Summary: The Alzheimer’s Drug Discovery Foundation (ADDF) has invested $7 million in C2N Diagnostics to advance the development of blood-based biomarkers for Alzheimer’s.
Takeaways:
- The $7 million investment from ADDF’s Diagnostics Accelerator is the largest to date, supporting C2N’s development of blood tests like PrecivityAD2, which could replace invasive diagnostics like PET scans and spinal taps.
- Blood-based biomarkers, such as PTau217, are crucial for enabling precision medicine approaches in Alzheimer’s treatment, similar to advancements in cancer care.
- The partnership between ADDF and C2N aims to make Alzheimer’s diagnostic tests scalable and accessible globally, promoting early detection and improving patient outcomes.
The Alzheimer’s Drug Discovery Foundation (ADDF) announced a new investment in C2N Diagnostics. The $7 million investment is the largest to date from the ADDF’s Diagnostics Accelerator (DxA) and underscores the DxA’s commitment to developing and deploying novel biomarkers, including blood tests, that will transform the Alzheimer’s diagnostic landscape, a core tenet of the ADDF’s mission.
The Significance of Blood Testing for Alzheimer’s
Scalable, accessible blood-based biomarkers will be critical to enabling a combination therapy and precision medicine approach in Alzheimer’s, like in cancer care.
“Blood tests are transforming Alzheimer’s disease detection and will continue to play a critical role in the future of Alzheimer’s treatment and research,” says Howard Fillit, MD, co-founder and chief science officer at the ADDF. “PTau217 has emerged as the blood-based biomarker gold standard for diagnostic purposes and studies show that C2N’s PrecivityAD2 test has industry-leading sensitivity and accuracy, positioning these tests to replace more invasive PET scans and spinal taps. This investment will improve this critical tool’s accessibility, a pillar of the DxA’s mission to develop diagnostics for the millions of patients living with this disease.”
C2N’s Alzheimer’s Blood Tests
C2N’s pioneering blood tests are rooted in scientific rigor with a history of breakthroughs. Notably, the company’s PrecivityAD blood test was first-to-market with the help of ADDF seed-funding. With this new investment, C2N intends to develop a deployable version of its blood biomarker detection platform, like well-known diagnostics platforms such as Roche’s Elecsys and Fujirebio’s Lumipulse, that will enable global access to the test. This investment builds upon the ADDF and C2N’s longstanding partnership.
“C2N Diagnostics gratefully appreciates the Alzheimer’s Drug Discovery Foundation’s DxA for their trust and confidence in our approach and for providing this critical funding. We recognize the significance of being the largest recipient to date of DxA funding and take that responsibility very seriously,” says Joel Braunstein, MD, CEO and co-founder of C2N. “We’re intensely focused on our goal to develop an end-to-end clinical mass spectrometry solution. This platform will enable high-performance Alzheimer’s disease testing on a global scale. C2N believes a decentralized process for high-performance testing, developed and qualified in a regulatory-compliant manner, is a requisite to address the growing global demand for early and accurate disease detection.”
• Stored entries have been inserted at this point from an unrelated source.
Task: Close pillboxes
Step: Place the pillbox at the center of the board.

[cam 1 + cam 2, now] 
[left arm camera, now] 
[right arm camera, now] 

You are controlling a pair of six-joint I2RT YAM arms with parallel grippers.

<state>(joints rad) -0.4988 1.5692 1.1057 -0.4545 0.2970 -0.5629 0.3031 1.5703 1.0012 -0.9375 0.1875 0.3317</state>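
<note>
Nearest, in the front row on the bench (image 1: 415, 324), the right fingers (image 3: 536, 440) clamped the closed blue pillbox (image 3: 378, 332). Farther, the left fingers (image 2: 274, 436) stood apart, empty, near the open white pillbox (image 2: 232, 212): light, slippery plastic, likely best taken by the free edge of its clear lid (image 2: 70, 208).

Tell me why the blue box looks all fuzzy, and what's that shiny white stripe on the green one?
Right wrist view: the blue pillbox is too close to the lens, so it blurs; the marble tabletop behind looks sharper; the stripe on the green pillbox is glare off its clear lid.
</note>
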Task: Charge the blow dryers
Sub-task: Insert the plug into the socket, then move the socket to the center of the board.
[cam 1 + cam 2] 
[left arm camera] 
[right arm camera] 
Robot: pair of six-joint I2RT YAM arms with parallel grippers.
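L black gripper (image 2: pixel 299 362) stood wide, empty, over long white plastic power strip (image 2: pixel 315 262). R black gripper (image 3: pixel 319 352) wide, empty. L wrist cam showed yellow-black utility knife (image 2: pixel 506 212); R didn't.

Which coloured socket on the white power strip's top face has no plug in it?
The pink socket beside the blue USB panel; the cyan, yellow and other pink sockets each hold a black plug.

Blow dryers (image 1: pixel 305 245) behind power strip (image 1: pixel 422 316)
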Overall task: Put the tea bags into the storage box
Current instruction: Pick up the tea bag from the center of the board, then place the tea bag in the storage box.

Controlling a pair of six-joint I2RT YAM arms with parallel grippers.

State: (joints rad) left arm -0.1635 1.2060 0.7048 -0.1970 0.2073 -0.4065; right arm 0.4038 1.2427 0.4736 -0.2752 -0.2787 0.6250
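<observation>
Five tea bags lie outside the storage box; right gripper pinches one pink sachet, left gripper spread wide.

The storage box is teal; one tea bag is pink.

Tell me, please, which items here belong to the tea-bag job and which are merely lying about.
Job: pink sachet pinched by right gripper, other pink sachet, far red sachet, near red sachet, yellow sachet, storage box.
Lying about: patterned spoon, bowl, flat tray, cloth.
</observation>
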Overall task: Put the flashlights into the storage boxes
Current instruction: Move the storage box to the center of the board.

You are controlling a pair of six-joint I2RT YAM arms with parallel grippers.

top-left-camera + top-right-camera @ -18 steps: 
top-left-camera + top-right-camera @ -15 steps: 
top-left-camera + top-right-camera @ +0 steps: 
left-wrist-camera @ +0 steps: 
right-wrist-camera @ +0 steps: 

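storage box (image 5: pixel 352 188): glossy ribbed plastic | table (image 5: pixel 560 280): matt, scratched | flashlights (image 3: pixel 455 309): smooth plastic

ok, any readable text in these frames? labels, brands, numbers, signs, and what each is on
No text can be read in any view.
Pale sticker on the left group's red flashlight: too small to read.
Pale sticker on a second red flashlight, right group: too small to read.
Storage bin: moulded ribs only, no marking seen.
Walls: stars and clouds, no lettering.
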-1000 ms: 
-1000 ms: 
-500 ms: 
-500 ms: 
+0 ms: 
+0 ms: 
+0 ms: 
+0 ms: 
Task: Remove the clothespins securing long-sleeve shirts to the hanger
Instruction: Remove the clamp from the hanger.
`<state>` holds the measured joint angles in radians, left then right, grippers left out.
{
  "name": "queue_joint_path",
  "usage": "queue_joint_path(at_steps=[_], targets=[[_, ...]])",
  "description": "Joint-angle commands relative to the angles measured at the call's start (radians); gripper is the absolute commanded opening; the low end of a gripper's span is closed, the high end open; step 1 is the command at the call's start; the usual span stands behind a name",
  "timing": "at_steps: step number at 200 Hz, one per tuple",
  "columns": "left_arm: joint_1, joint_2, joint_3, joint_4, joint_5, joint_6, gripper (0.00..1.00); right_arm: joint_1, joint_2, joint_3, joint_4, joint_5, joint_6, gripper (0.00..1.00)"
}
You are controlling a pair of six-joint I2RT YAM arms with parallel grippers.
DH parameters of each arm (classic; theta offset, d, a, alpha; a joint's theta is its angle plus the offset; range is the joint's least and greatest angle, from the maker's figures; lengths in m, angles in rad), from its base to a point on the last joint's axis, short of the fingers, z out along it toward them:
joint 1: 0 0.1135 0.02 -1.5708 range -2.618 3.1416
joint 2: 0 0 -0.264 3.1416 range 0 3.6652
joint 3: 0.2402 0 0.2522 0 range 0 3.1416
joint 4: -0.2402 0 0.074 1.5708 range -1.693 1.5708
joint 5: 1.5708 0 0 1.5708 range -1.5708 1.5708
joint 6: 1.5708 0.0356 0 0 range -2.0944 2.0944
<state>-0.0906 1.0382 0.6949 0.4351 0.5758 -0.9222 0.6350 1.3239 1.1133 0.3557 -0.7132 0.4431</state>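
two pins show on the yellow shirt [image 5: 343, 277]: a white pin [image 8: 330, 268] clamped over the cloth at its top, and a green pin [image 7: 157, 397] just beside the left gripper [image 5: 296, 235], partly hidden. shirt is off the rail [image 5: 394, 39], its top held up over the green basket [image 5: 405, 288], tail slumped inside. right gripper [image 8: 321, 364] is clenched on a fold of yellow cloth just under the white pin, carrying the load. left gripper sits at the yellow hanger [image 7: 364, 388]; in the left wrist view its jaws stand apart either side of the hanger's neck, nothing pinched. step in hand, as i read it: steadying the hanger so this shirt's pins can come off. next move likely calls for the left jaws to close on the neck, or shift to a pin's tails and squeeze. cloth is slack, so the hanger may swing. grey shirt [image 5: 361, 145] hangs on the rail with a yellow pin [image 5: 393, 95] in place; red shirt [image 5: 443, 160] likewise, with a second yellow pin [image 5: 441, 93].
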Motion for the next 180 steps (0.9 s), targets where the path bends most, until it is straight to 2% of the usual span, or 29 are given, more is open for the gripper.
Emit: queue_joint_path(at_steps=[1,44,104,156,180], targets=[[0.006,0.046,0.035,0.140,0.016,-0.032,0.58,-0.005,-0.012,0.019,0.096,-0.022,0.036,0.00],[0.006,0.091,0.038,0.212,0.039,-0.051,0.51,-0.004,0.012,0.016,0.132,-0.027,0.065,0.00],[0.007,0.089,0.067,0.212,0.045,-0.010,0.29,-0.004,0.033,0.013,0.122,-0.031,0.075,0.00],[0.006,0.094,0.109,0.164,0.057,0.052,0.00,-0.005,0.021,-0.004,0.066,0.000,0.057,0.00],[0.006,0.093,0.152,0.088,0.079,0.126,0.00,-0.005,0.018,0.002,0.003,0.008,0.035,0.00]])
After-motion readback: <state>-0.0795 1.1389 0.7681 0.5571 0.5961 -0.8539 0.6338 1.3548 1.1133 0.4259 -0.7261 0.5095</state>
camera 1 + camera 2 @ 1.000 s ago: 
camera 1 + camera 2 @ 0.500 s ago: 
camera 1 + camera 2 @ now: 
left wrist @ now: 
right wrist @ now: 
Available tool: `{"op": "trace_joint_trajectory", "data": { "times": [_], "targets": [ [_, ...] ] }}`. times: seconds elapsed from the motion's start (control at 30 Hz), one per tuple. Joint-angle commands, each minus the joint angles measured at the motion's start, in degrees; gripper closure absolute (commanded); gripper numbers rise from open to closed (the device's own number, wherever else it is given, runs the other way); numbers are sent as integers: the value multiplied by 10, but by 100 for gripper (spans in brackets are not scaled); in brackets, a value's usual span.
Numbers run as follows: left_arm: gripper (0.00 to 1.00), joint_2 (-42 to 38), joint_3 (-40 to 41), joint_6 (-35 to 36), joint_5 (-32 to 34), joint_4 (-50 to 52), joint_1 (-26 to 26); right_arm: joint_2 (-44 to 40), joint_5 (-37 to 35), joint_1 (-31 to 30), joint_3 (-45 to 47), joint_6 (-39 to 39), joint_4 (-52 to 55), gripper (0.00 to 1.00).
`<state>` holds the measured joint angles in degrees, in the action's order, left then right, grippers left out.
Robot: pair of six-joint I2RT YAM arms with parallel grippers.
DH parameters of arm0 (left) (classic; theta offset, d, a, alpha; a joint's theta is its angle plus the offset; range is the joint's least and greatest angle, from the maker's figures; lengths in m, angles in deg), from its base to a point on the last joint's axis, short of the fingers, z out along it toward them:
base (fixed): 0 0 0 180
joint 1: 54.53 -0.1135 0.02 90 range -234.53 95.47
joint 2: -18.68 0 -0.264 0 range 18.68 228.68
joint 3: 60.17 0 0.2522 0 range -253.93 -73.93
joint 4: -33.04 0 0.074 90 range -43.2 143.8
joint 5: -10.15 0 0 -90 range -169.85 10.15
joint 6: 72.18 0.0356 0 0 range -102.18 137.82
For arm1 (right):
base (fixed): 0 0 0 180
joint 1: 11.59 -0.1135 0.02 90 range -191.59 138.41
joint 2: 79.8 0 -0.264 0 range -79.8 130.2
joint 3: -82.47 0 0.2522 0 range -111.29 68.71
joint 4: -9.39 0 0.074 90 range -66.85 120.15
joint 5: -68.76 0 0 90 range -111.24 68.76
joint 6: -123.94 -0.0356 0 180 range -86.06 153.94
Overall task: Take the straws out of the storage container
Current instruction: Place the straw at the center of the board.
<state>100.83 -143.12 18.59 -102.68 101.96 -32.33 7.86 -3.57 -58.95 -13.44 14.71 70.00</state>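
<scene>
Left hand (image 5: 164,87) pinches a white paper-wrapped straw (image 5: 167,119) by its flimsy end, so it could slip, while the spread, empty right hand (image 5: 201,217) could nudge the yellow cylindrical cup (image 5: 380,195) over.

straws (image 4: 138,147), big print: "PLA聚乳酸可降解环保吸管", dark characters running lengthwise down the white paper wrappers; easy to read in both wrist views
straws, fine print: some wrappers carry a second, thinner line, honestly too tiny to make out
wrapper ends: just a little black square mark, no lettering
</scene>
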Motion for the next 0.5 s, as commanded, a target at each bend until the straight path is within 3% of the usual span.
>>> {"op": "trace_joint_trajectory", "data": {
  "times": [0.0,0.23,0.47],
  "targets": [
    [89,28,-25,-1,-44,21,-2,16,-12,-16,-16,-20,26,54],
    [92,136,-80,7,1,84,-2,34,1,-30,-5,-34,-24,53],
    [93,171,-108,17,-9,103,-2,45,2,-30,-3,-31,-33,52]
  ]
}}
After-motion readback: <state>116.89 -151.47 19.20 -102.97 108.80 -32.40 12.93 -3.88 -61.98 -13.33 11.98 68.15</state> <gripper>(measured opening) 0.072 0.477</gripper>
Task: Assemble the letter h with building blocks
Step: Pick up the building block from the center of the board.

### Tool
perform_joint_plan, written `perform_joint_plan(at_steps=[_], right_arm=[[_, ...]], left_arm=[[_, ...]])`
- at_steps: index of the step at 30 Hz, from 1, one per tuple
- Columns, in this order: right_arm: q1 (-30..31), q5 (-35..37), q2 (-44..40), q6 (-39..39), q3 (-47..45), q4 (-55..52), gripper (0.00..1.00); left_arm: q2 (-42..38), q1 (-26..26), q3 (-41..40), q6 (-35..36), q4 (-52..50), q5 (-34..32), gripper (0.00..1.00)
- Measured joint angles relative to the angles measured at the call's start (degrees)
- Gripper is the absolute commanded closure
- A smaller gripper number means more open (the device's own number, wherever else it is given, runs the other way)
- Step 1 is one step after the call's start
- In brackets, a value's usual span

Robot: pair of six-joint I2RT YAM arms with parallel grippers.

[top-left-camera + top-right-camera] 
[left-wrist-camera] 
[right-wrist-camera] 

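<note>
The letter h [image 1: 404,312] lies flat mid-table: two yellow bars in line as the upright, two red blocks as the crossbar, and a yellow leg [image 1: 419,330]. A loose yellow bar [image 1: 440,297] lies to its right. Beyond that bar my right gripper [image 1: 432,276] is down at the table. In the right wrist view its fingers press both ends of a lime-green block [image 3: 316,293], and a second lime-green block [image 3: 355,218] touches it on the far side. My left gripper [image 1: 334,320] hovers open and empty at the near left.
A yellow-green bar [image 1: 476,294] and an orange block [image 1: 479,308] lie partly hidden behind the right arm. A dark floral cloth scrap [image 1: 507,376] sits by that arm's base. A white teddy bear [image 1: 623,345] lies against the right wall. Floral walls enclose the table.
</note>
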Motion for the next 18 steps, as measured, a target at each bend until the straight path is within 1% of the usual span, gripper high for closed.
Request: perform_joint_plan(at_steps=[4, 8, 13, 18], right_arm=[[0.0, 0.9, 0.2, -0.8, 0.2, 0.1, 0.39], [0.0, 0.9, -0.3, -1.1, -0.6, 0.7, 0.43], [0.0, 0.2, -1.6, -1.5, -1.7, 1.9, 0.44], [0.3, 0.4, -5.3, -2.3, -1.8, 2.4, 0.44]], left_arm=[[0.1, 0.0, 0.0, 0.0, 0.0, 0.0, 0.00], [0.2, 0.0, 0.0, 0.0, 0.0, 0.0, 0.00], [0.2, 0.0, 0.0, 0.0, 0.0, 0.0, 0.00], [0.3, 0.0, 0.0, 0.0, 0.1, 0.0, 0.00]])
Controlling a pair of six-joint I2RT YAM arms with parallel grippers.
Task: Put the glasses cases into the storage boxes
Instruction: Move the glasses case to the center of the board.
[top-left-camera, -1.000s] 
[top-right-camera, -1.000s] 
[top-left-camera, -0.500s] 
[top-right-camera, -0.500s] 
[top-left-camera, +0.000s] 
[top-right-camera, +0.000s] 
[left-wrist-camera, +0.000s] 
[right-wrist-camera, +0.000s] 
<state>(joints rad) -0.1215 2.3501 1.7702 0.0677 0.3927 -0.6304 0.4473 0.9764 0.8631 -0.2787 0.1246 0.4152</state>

About the ADDF’s Diagnostics Accelerator
Blood-based biomarkers are one part of the DxA’s diverse portfolio, which also includes ocular tests and digital tools. To date, the DxA has invested more than $70 million in over 60 projects. Along with blood tests, the future of Alzheimer’s diagnostics will incorporate digital and ocular tools that will not only provide patients with early and accurate diagnoses, but also have the potential to be used for screening, prognostic, and prevention efforts.
“Sensitive and accurate biomarkers are crucial to support early diagnosis and intervention, which studies show can have considerable impact on disease progression,” says Niranjan Bose, PhD, B Pharm, managing director of Health & Life Sciences at Gates Ventures. “The true measure of the value of a biomarker is whether it’s accessible and scalable enough to promote adoption and subsequently transform the diagnostic landscape—which is what we hope to do here.”
Advancements in Alzheimer’s blood tests will help accelerate drug development and clinical trials by providing faster and more cost-effective ways to enroll patients into trials and will aid in monitoring the target engagement of new drugs. Ultimately, blood tests and novel biomarkers will support the future of combination therapy and precision medicine—the holy grail of Alzheimer’s treatment.